▸ DESCRIPTION OF THE TASK: In the records below, find the line holding "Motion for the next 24" and the line holding "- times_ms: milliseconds". Set down both, with every line between them, exactly.

▸ DATA SECTION:
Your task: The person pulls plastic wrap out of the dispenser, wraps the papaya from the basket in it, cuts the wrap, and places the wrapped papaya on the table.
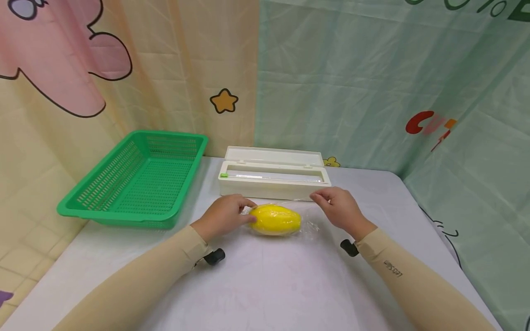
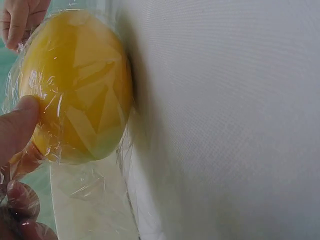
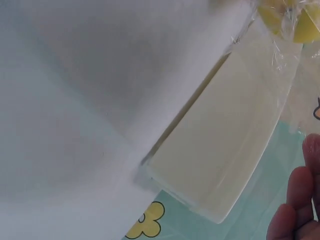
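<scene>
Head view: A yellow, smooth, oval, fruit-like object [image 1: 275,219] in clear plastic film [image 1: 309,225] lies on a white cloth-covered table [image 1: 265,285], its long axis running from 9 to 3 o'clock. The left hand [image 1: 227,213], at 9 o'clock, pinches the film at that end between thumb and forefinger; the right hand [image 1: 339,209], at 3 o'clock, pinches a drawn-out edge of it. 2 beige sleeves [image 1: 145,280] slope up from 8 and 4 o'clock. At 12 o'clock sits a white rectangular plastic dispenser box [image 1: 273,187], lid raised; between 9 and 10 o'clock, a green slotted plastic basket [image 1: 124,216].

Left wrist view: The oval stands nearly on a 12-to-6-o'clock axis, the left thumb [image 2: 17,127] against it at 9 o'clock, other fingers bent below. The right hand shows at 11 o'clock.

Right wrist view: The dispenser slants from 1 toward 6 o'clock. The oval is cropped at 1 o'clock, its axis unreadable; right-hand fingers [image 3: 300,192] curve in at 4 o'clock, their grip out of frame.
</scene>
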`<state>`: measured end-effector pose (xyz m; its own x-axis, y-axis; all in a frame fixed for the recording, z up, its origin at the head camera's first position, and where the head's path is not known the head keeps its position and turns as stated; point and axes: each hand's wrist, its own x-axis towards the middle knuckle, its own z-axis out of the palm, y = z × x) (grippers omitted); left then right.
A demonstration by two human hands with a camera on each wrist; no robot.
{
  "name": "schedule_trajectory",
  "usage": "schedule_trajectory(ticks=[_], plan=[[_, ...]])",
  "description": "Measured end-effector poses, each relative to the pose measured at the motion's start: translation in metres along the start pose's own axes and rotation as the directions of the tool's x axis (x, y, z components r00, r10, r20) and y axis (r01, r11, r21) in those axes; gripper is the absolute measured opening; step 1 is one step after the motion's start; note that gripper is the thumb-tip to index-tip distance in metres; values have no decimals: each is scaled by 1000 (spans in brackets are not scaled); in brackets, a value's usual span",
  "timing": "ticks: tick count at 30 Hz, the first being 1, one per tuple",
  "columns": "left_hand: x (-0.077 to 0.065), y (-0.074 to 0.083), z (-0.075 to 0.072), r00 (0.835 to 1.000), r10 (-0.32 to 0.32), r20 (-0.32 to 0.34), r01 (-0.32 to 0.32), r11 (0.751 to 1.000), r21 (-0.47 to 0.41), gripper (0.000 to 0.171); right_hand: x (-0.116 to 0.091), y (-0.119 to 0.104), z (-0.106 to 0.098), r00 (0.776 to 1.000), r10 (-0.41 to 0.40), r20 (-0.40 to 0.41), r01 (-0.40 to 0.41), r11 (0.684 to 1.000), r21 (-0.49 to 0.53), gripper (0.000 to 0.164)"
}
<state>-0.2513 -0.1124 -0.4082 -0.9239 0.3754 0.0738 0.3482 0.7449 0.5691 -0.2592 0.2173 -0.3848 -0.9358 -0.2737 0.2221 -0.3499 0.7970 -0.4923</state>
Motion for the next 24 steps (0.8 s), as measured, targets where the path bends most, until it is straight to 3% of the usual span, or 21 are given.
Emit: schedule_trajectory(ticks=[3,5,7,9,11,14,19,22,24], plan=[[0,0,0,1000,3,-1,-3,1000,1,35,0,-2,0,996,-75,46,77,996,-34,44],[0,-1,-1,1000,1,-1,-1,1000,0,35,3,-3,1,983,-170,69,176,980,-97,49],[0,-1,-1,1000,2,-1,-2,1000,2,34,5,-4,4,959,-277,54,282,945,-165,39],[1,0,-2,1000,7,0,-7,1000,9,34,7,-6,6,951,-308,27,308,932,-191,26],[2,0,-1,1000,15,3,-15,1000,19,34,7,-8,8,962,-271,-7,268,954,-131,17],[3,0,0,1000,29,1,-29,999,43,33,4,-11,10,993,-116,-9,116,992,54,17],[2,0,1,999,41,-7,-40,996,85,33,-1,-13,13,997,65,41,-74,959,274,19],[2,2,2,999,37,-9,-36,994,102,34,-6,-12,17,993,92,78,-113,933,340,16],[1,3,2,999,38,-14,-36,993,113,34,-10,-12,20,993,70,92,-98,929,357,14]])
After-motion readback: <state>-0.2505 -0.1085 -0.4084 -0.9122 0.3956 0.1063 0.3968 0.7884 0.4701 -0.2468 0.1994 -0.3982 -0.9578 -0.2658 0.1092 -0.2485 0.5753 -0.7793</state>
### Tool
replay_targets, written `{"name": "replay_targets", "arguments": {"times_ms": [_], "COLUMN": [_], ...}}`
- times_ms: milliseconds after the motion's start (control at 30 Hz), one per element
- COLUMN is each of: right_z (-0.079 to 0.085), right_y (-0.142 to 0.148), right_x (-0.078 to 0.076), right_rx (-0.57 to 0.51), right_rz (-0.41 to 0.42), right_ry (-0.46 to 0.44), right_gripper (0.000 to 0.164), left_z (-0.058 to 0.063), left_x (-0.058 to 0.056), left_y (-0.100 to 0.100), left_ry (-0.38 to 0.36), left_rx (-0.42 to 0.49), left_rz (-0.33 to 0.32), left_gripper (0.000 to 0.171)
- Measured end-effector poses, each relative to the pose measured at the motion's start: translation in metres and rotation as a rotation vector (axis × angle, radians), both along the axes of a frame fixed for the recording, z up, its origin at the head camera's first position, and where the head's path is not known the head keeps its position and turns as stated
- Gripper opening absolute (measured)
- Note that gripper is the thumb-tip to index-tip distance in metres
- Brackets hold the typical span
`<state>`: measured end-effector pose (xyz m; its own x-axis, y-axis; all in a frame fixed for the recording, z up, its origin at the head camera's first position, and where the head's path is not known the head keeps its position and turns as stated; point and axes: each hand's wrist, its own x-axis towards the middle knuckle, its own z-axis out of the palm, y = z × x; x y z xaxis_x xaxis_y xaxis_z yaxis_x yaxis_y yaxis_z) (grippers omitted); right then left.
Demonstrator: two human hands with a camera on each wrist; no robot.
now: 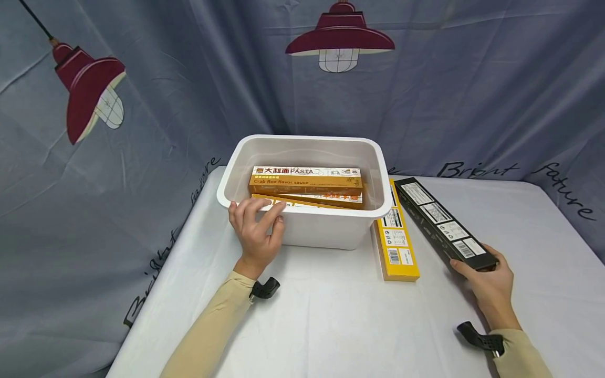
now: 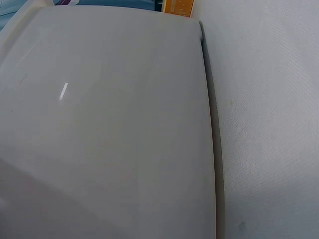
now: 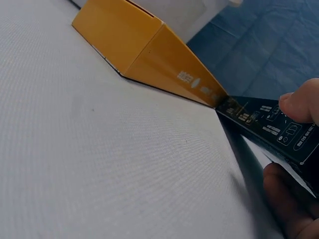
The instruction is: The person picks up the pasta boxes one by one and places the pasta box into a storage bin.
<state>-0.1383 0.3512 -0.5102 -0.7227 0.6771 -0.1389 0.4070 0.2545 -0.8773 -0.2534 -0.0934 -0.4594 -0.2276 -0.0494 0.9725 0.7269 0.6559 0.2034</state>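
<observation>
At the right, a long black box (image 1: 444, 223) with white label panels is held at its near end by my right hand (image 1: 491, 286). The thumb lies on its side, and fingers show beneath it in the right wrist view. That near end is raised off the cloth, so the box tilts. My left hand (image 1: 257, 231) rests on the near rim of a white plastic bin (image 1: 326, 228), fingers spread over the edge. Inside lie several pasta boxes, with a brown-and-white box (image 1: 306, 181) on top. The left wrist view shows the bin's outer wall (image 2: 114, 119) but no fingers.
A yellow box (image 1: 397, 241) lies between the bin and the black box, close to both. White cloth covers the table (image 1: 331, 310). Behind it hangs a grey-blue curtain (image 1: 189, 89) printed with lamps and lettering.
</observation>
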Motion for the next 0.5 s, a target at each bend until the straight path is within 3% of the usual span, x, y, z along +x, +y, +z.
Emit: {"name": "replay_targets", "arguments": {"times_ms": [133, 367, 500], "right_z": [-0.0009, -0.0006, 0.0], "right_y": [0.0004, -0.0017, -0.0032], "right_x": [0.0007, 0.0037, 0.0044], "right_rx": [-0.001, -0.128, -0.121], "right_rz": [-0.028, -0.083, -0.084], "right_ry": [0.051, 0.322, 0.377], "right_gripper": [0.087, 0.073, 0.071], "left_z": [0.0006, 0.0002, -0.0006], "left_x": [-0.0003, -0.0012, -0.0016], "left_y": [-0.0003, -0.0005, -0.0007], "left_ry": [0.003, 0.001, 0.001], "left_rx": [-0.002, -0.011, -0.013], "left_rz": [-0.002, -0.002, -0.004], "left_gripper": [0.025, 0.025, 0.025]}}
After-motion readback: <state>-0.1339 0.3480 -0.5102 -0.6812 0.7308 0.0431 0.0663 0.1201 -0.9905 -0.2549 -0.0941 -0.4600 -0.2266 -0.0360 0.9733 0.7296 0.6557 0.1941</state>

▸ EXERCISE RESPONSE:
Motion for the next 24 steps (0.8 s), as measured, targets where the path bends most, until it is straight to 3% of the usual span, or 21 are given.
Emit: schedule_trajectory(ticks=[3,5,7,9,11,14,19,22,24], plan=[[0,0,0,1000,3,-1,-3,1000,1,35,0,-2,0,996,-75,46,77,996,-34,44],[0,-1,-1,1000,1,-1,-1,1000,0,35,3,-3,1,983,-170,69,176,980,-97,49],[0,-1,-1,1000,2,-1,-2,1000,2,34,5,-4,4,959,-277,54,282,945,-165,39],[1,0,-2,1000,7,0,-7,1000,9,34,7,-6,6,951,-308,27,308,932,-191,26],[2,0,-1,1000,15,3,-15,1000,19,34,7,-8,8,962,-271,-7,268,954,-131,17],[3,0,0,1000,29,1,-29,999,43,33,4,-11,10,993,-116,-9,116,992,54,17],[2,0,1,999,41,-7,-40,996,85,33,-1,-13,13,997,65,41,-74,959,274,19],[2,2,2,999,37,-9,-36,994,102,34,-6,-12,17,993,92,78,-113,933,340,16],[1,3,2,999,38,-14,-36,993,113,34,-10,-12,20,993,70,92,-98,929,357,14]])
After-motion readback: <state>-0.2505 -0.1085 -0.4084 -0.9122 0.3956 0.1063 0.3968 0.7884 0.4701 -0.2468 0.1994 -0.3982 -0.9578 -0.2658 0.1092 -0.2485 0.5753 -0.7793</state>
### Tool
replay_targets, written `{"name": "replay_targets", "arguments": {"times_ms": [_], "COLUMN": [_], ...}}`
- times_ms: milliseconds after the motion's start (control at 30 Hz), one per element

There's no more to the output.